- What to produce
Set down each line of the data exactly, but not the pictures.

- The records
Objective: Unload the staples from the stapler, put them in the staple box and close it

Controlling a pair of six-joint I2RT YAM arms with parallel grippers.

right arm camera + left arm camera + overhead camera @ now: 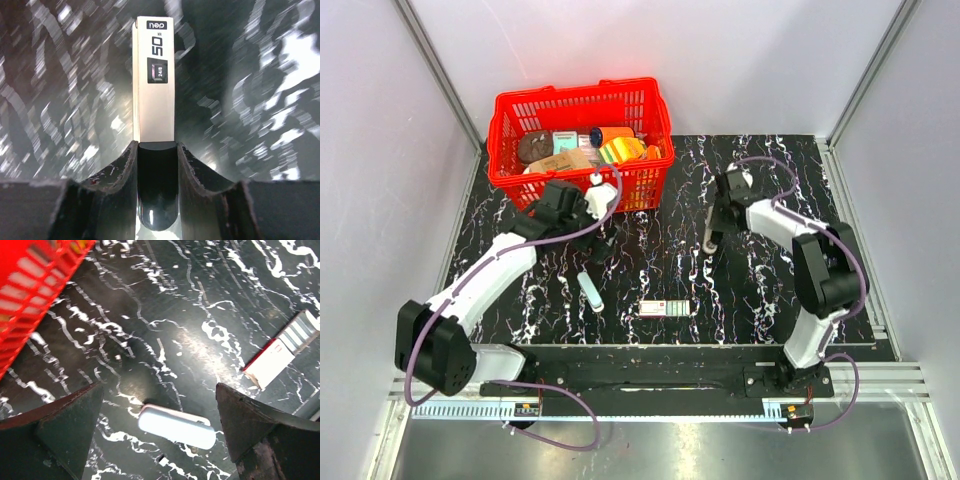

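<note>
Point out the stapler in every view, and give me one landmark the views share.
Top external: the stapler sits right of centre, at the tip of the right arm.
Left wrist: not in it.
Right wrist: the stapler fills the centre, running up from the fingers that grip its dark end.
Shared landmark: the black, white-veined table shows in all three views.

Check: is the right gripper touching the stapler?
Touching. The right wrist view shows the right gripper shut on the stapler: both fingers press against its dark rear end, with no gap on either side.
</note>
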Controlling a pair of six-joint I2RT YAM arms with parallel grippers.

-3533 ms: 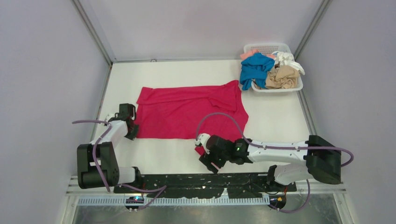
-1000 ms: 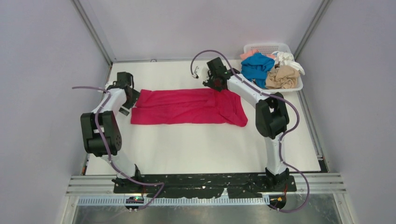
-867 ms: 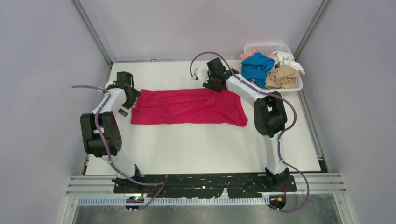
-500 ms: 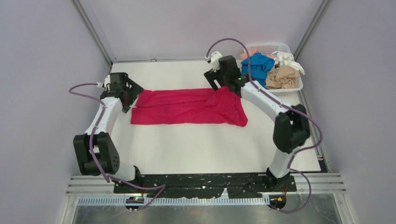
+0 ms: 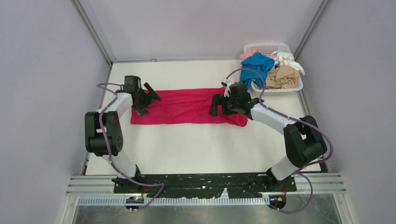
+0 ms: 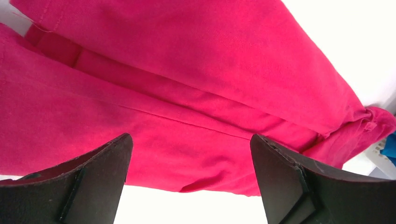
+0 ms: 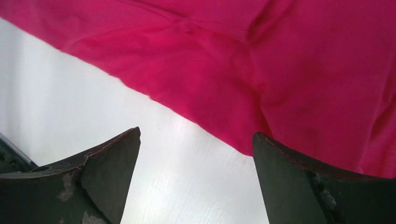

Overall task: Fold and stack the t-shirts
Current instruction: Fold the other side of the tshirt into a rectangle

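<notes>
My left end effector (image 5: 150, 99) hovers over the left end of the magenta-red t-shirt (image 5: 187, 106), jaws spread wide and holding nothing. My left wrist camera shows only red cloth, with a seam and overlapping layers, between my two dark fingers (image 6: 93, 177). My right end effector (image 5: 218, 106) is over the shirt's right part, near its front edge, and it gapes just as wide with nothing in it; below it the cloth's edge meets the bare white tabletop (image 5: 196, 144). The shirt lies folded into a long band across the tabletop, its right end somewhat bunched. In the far right corner stands a white basket (image 5: 268, 46) with a blue t-shirt (image 5: 256, 65) hanging over its rim, beside crumpled tan (image 5: 281, 77), white (image 5: 286, 58) and peach-pink (image 5: 246, 53) ones.
</notes>
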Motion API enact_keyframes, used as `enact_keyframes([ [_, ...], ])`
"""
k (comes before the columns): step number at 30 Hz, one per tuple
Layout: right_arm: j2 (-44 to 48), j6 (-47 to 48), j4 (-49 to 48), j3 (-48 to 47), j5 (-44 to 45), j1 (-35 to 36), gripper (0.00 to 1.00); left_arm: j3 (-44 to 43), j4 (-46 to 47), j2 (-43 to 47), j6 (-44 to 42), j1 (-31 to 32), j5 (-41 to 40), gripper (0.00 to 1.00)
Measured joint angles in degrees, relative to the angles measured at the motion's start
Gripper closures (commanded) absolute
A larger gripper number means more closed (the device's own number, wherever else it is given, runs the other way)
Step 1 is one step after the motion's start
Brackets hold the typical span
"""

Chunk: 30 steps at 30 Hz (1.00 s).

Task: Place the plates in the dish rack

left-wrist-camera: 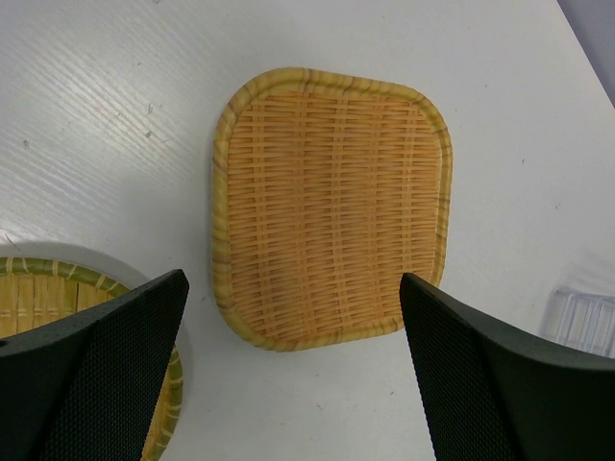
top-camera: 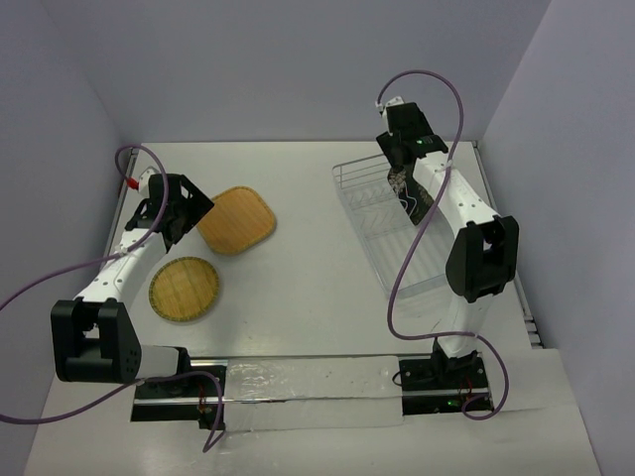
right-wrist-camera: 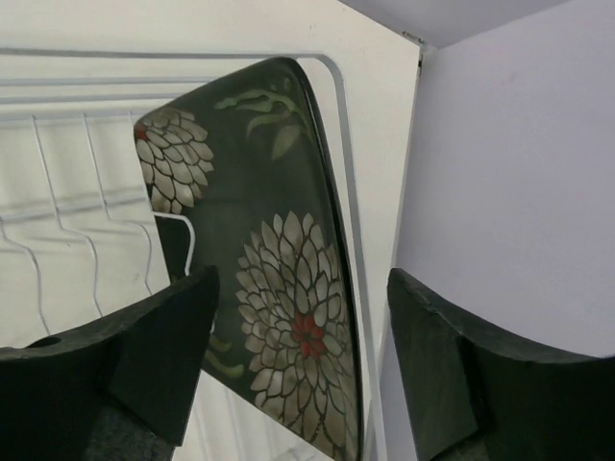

- Expected answer
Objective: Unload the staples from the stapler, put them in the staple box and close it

Controlling a pair of six-joint I2RT YAM arms with parallel grippers.

right arm camera + left arm camera + overhead camera @ now: 

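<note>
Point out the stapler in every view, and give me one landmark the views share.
Top external: the stapler sits right of centre, at the tip of the right arm.
Left wrist: not in it.
Right wrist: the stapler fills the centre, running up from the fingers that grip its dark end.
Shared landmark: the black, white-veined table shows in all three views.

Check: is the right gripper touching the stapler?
Touching. The right wrist view shows the right gripper shut on the stapler: both fingers press against its dark rear end, with no gap on either side.
</note>
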Controlling a pair of six-joint I2RT YAM arms with parallel grippers.

-3533 ms: 
-1000 ms: 
-867 ms: 
-500 ms: 
+0 ms: 
+0 ms: 
+0 ms: 

Overall task: Fold and stack the t-shirts
Current instruction: Fold the other side of the tshirt into a rectangle

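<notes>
My left end effector (image 5: 150, 99) hovers over the left end of the magenta-red t-shirt (image 5: 187, 106), jaws spread wide and holding nothing. My left wrist camera shows only red cloth, with a seam and overlapping layers, between my two dark fingers (image 6: 93, 177). My right end effector (image 5: 218, 106) is over the shirt's right part, near its front edge, and it gapes just as wide with nothing in it; below it the cloth's edge meets the bare white tabletop (image 5: 196, 144). The shirt lies folded into a long band across the tabletop, its right end somewhat bunched. In the far right corner stands a white basket (image 5: 268, 46) with a blue t-shirt (image 5: 256, 65) hanging over its rim, beside crumpled tan (image 5: 281, 77), white (image 5: 286, 58) and peach-pink (image 5: 246, 53) ones.
</notes>
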Motion API enact_keyframes, used as `enact_keyframes([ [_, ...], ])`
"""
k (comes before the columns): step number at 30 Hz, one per tuple
Layout: right_arm: j2 (-44 to 48), j6 (-47 to 48), j4 (-49 to 48), j3 (-48 to 47), j5 (-44 to 45), j1 (-35 to 36), gripper (0.00 to 1.00); left_arm: j3 (-44 to 43), j4 (-46 to 47), j2 (-43 to 47), j6 (-44 to 42), j1 (-31 to 32), j5 (-41 to 40), gripper (0.00 to 1.00)
Measured joint angles in degrees, relative to the angles measured at the motion's start
Gripper closures (commanded) absolute
A larger gripper number means more closed (the device's own number, wherever else it is given, runs the other way)
Step 1 is one step after the motion's start
Brackets hold the typical span
"""

Chunk: 30 steps at 30 Hz (1.00 s).

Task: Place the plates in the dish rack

left-wrist-camera: 
top-camera: 
right-wrist-camera: 

That completes the response.